The 2017 Ramadan Bazaar – a review

The ultimate pasar malam, they say. The Ramadan Bazaar, normally touted for its authenticity, has now become a by-product of the enterprising millennial culture. Also, sub-standard expensive food. Here’s why its worth a trip, though.

So, On Monday, I did what most food bloggers have already done in Singapore – head to the Ramadan Bazaar in Geylang Serai. I must admit right away that I did not check out the entire bazaar. I stayed focus on my goal to discover as many food items as I possibly could, given my short time with a videographer. But it soon became apparent that I did not have to do any strategic planning to uncover the deliciousness – there were way too many stalls selling the same things! Here are some of the items I tried. (a side note: I wanted to do ’10 things to try at the Bazaar’ article, but after reading the review, you might conclude for yourself why I have not done so.)

The Unicorn Drink

One of the first few things I tried, and something that got me extremely excited – pale pink, luscious looking with sprinkles. I just had to. This set me back $5.50 and was literally ice-blended, diluted Bandung. It was incredibly refreshing in the punishing heat, but yes, I did feel kinda cheated that I paid $5.50 for a cup of well-branded Bandung. This ‘Unicorn Drink’ can be found next to Thai Ice Tea stalls – try those.

The Melted Cheese Thing

OK, for this, be prepared for the line-up. I was in the que sipping on my frozen Bandung Unicorn Drink, waiting patiently for melted cheese to be sinfully poured over sauteed cocktail sausages and baby potatoes. This dish is $12 and is definitely meant to be shared by 3 people at least. The cheese is melted before your eyes and then seductively scooped over the waiting sausages and potatoes. Its worth a try, as the cheese is really quite addictive. But eat it hot though, and be prepared for the stench that’ll hit you when you’re near the store. It’s the melted cheese rind.

Deep-fried Milk

This was the most curious item I felt I had to try – how the heck do you deep fry milk? So predictably, the store owner was cleverly silent about the process. My suspicion is that they do something to the milk to curdle it and then freeze it in small cubes, before dipping it breadcrumbs and lowering into hot oil to fry it crispy, golden perfection. Then, this is soused with salted caramel sauce. Easily, this was the most unique item I tried. The milk (inside the golden, crusty exterior) was warm and melting – so much so that I couldn’t pierce it with a fork. Try it at least once, at $5. Can be possibly shared with one other person.

Chilli Crab Churros

Now, this item was at the top of my list. As a true-blue Singaporean, I have my own set of expectations when it comes to Chilli Crab, as I’m sure you do as well. This idea isn’t a great novelty – Queen and Mangosteen have Thick Cut Fries with Chilli Crab Sauce and it’s amaze-balls. So, what I loved about this is that the sauce was piping hot, poured over savory churros. The churros acted like little sponges, soaking up the sauce to no-end. You can see bits of crab in the sauce, too. Though it could have been spicier – that’s my thing. I’m sure the next tourist would find it perfectly spiced. This was $6 and can be shared if you’ve enough of everything when you get to this booth.

THE Chendol Ice Cream

I say this is THE Chendol Ice Cream because my dear cravers, this stall needs a que. It’s so good and so authentically fresh. You can choose two toppings for the soft-serve, and your little ice cream will be served with a tantalizing drizzle of gula Melaka. Ugh, this is what dreams are made of (well, mine anyways). The two toppings are inclusive in the $5 you pay. They have the usual red bean and green chendol worms but also crushed almonds and corn flakes. By the way, not for sharing. Believe me.

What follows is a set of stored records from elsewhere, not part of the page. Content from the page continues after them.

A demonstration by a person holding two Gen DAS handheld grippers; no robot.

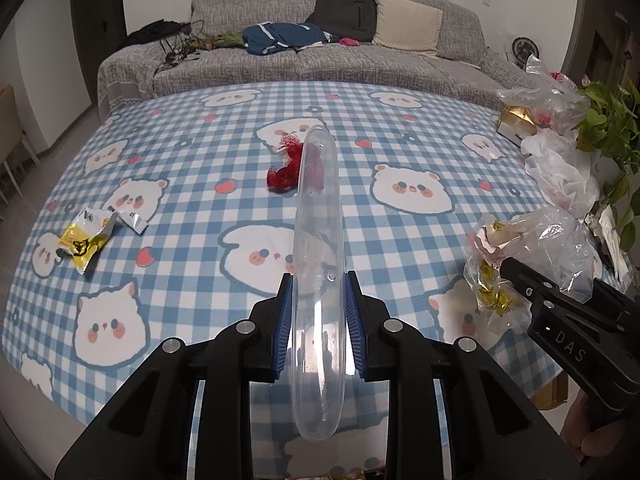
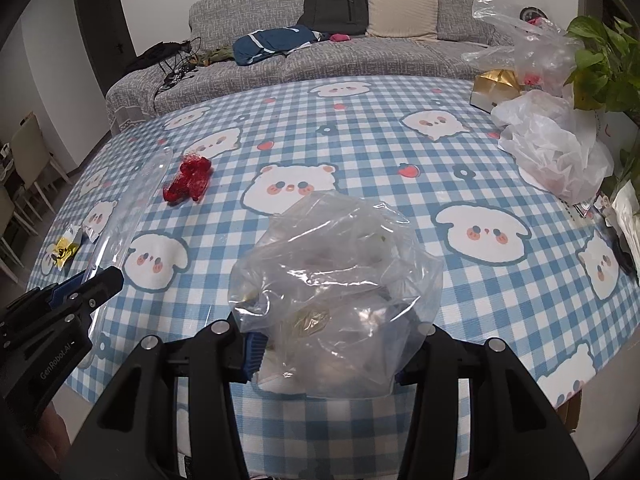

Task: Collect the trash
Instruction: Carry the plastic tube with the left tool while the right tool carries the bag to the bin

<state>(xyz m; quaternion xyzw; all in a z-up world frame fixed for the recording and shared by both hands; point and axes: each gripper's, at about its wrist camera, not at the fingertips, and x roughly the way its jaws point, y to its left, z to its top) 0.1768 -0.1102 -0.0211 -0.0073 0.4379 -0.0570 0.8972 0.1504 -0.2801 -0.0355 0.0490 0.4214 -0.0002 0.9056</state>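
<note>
Our left gripper (image 1: 319,320) is clamped on a clear lid (image 1: 318,264), held on edge above the cloth (image 1: 400,240). Our right gripper (image 2: 326,354) grips a clear bag (image 2: 336,292) of trash. Farther off on the cloth lie a yellow wrapper (image 1: 84,240) and a red net (image 1: 286,168), well apart. Beyond stands the sofa (image 1: 360,64).

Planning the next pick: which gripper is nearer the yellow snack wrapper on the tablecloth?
Left. The left gripper, shut on a clear plastic lid, sits right of the yellow wrapper. The right gripper, holding the clear bag, is farther right.
</note>
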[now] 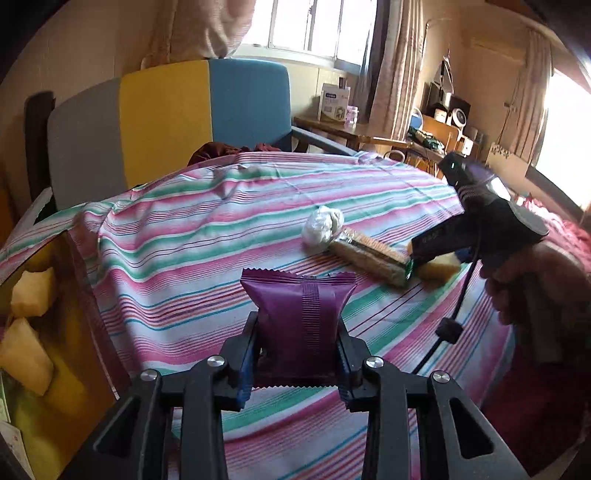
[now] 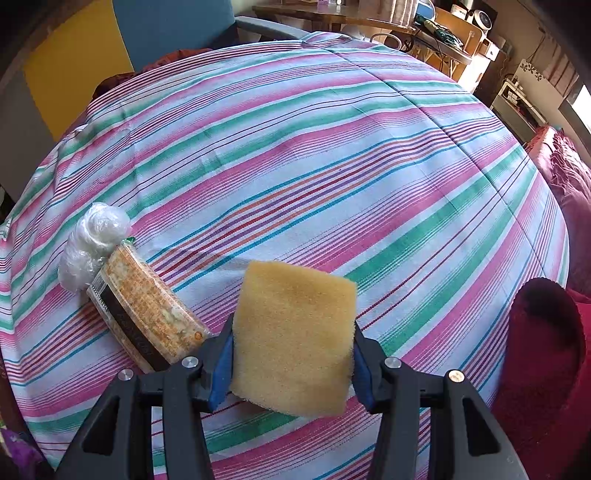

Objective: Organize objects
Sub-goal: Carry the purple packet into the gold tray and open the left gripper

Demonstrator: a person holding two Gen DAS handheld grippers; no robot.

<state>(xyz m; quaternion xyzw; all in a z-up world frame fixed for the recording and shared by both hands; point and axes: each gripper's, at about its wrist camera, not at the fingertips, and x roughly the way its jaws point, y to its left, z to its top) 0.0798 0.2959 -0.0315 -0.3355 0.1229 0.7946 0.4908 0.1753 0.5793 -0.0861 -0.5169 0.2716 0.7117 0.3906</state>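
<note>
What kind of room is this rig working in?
Probably a lived-in home room, maybe a bedroom: striped cloth over the work surface, curtained window, cluttered wooden desk with household items.

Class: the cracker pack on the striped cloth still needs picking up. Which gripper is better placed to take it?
Right, probably, once freed. The right gripper hangs beside the cracker pack, but is shut on the sponge. The left gripper, clamping the purple packet, sits farther away.

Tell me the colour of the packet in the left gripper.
Purple packet, clearest in the left wrist view.
</note>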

Chocolate -Smores Creation

I call this a creation because I don’t think it can be called Smores, per say. This was really a solid bed of Nutella, topped with 6 or 7 round pieces of marshmallows, grilled under the oven and served with Hup Seng Crackers. For $3 we cannot expect graham crackers I suppose, but the lack of effort in getting this done sort of put me off. I tried my level best to get the Nutella, but all I kept getting was the melted marshmallows as the Nutella at the base of the aluminum dish was just chilled solid. I don’t know about this one, guys. Maybe not worth the effort – sort of how they probably felt preparing it.

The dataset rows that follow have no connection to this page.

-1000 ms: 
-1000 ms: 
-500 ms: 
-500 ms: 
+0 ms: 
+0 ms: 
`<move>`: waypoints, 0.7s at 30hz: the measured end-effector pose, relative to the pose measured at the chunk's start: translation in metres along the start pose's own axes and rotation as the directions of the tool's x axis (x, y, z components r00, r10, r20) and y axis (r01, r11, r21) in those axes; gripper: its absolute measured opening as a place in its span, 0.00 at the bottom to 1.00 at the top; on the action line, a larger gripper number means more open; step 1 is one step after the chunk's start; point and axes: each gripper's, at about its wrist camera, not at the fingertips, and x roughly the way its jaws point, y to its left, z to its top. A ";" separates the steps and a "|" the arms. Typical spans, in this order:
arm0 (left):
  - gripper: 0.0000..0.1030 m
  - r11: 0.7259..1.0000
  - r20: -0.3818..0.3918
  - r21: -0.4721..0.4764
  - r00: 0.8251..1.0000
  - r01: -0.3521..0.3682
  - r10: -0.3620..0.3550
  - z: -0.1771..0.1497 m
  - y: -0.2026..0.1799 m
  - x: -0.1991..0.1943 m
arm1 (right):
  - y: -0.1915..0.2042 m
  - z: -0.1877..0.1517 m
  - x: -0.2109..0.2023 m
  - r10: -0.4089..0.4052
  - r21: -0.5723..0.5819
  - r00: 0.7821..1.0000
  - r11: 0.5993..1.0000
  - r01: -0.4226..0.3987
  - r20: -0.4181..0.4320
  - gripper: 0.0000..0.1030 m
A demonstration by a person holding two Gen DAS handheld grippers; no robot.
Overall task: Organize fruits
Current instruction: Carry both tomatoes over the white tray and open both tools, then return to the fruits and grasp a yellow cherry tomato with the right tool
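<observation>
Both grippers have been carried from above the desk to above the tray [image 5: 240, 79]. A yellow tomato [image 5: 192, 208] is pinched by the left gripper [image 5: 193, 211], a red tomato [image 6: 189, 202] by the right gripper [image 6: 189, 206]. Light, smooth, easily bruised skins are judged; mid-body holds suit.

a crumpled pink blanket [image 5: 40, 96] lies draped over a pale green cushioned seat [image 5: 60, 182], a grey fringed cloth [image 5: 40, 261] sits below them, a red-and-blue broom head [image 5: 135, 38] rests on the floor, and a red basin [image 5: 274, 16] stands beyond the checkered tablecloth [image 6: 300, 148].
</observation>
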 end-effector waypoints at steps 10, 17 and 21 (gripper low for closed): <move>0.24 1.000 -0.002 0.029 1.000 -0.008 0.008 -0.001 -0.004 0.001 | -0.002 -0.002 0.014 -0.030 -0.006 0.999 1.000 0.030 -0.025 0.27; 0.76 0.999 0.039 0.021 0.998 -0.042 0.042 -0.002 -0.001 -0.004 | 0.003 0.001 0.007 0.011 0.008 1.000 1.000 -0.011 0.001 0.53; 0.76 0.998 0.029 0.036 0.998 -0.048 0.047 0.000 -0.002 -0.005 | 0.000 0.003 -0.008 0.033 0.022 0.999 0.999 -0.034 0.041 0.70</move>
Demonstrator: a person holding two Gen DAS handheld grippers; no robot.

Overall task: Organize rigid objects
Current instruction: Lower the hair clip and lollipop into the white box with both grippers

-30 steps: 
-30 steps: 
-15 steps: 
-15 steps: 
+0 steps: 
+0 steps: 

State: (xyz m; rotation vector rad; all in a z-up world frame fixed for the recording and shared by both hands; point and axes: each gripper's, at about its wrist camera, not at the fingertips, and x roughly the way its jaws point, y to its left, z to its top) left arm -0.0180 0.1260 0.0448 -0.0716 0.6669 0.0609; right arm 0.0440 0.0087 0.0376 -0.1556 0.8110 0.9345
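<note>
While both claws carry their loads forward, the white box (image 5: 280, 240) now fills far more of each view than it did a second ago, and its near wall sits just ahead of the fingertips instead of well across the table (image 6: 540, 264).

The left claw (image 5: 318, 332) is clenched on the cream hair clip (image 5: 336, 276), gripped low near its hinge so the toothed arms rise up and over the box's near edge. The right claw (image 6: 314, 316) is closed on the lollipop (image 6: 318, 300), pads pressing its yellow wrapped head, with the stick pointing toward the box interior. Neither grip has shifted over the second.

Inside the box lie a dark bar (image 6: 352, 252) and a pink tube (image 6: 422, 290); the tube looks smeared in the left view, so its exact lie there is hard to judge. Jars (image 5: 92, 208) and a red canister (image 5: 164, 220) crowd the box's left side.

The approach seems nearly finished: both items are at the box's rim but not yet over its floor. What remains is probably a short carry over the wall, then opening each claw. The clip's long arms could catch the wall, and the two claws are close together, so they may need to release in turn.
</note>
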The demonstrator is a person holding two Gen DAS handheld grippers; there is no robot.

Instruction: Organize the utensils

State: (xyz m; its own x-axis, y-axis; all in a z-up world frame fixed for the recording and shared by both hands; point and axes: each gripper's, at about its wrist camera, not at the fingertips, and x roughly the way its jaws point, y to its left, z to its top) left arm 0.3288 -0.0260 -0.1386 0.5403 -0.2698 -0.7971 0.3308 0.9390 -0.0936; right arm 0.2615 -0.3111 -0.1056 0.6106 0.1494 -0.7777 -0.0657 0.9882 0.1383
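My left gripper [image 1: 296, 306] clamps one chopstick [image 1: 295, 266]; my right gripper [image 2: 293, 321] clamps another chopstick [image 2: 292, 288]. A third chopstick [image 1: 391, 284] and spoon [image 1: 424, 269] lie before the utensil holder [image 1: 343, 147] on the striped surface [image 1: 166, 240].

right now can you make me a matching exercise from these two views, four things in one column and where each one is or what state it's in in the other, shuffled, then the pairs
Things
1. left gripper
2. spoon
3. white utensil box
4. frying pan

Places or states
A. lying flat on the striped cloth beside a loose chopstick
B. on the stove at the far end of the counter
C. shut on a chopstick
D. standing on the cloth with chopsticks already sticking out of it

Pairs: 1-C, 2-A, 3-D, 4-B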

So there you have it – I did not try 10 items because after some time, I just could not put anything sweet or salty in my mouth. But like every year, this too is a year where the Ramadan Bazaar is a competition of who can come with the most unique dish or item to impress and attract customers. Check it out, but do not go expecting classics like tu-tu cakes and Goreng Pisang.